Silencing PDK1 significantly elevates the cytoplasmic ROS level. (A) HCT116 cells with or without the transduction of a PDK1 shRNA were cultured in normal condition. Flow cytometry showed ROS levels had no obvious difference regardless of PDK1 status. (B) As indicated in (A), cells were cultured in matrix detachment. ROS levels were significantly enhanced by silencing PDK1, compared with the controls. (C) Histogram indicated the corresponding comparison of ROS levels presented in normal and anoikis culture conditions in (A,B). Data expressed as mean ± S.D., **** represents P < 0.0001.

Figure 6

Anoikis partly contributes to the in vivo effect of the combination of knockdown of PDK1 and CPT. (A) HCT116 cells with or without the transduction of a PDK1 shRNA were seeded into 6-well plates and cultured in normal conditions.
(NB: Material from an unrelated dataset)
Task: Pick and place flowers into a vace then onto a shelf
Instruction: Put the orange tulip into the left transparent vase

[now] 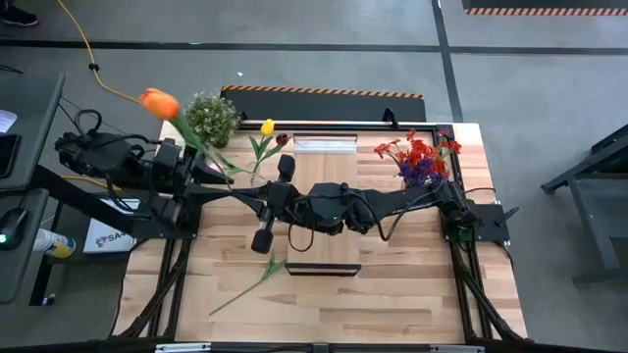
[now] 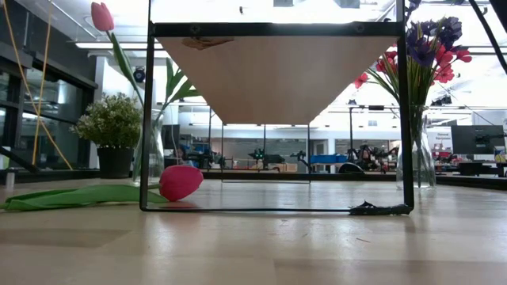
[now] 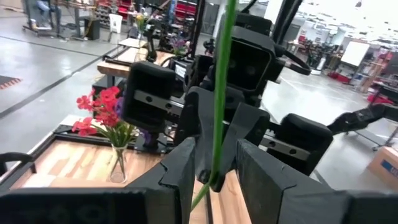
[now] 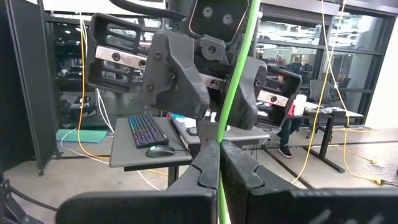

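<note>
From above, both grippers meet over the desk's [image 1: 392, 284] middle on one green stem, its orange flower [image 1: 159, 102] up left. Left wrist view: left gripper's [image 3: 214, 163] fingers pinch the stem. Right wrist view: right gripper [image 4: 219, 163] is clamped tight on it too.

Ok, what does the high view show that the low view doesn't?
Only the high view: the left arm, the right arm and the shelf from above. Only the low view: a pink flower head lying on the table, and the room behind. Both: the raised tulip, the potted plant, the vase of red and purple flowers.
</note>
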Tool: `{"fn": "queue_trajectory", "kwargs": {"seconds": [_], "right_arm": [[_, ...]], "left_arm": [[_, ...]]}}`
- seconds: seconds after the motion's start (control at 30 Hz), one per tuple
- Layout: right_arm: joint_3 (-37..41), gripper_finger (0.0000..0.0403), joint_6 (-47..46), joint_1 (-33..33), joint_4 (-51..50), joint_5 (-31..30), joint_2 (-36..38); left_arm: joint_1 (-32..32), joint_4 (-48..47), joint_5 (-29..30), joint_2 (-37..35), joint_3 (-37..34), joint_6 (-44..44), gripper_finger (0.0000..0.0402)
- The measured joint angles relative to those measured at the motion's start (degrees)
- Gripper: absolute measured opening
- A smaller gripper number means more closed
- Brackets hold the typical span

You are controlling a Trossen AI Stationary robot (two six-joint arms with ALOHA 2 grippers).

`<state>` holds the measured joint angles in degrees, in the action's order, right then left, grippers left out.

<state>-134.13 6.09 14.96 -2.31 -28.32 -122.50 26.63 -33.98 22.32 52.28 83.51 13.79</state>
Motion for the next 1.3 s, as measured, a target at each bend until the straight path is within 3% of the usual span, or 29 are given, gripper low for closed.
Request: {"fn": "queue_trajectory", "kwargs": {"seconds": [0.23,0.57,1.3], "right_arm": [[0.0,0.0,-0.02,0.0,0.0,0.01,0.0],[-0.07,0.0,-0.02,0.0,0.26,-0.07,0.04],[-0.07,0.0015,-1.18,-0.07,-0.89,1.35,0.04]], "left_arm": [[0.02,1.92,1.83,-0.01,0.02,-2.06,0.0142],[0.02,4.42,1.87,0.02,-0.01,-7.64,0.0021],[0.09,3.34,5.54,-0.31,-0.01,-12.38,0.0022]]}}
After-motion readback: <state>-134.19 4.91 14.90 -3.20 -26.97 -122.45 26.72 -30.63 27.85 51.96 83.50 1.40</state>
Then the cells were stained with AnnexinV-FITC/PI. Flow cytometry showed that the apoptosis rate was much higher after PDK1 was silenced. (B) As indicated in (A), the cells were seeded into 6-well plates coated with poly-HEMA. Flow cytometry showed that the apoptotic rate of HCT116 cells stably transduced with PDK1 was significantly higher than the other two controls. (C) Histogram indicated the corresponding comparison of the apoptosis rate presented in (A,B). (D) The results showed knockdown of PDK1 strongly sensitized CRC to anoikis; however, the anoikis rate was significantly reduced when PDK1 silencing was combined with CPT. (E) Histogram indicated the corresponding comparison of the apoptosis results presented in both normal condition and suspending condition in (D). Data expressed as mean ± S.D., *** represents P < 0.001, and **** represents P < 0.0001.

Figure 7

Knockdown of PDK1 plus CPT significantly reduces liver metastasis in CRC by downregulating the adherence capacity via inhibiting STAT3-p-Y705. (A) Transwell assay showed that the knockdown of PDK1 or the combination of CPT and silencing PDK1 significantly decreased migration capacity of liver metastatic HCT116 cells. (B) Histogram indicated the corresponding comparison of migration capacity presented in (A). (C) The liver metastatic HCT116 cells were seeded into a 6-well plate coated with fibronectin. The adherence assay showed that the knockdown of PDK1 significantly decreased the chemotaxis of liver metastatic HCT116 cells. In particular, the combination of CPT and knockdown of PDK1 resulted in a lowest cell adherence capacity. (D) Histogram indicated the corresponding comparison of the adherent cells presented in (C). Data expressed as mean ± S.D., * represents P < 0.05, ** represents P < 0.01, *** represents P < 0.001, and **** represents P < 0.0001.

Figure 8

The potential mechanism of knockdown of PDK1 and CPT on inhibiting liver metastasis in CRC.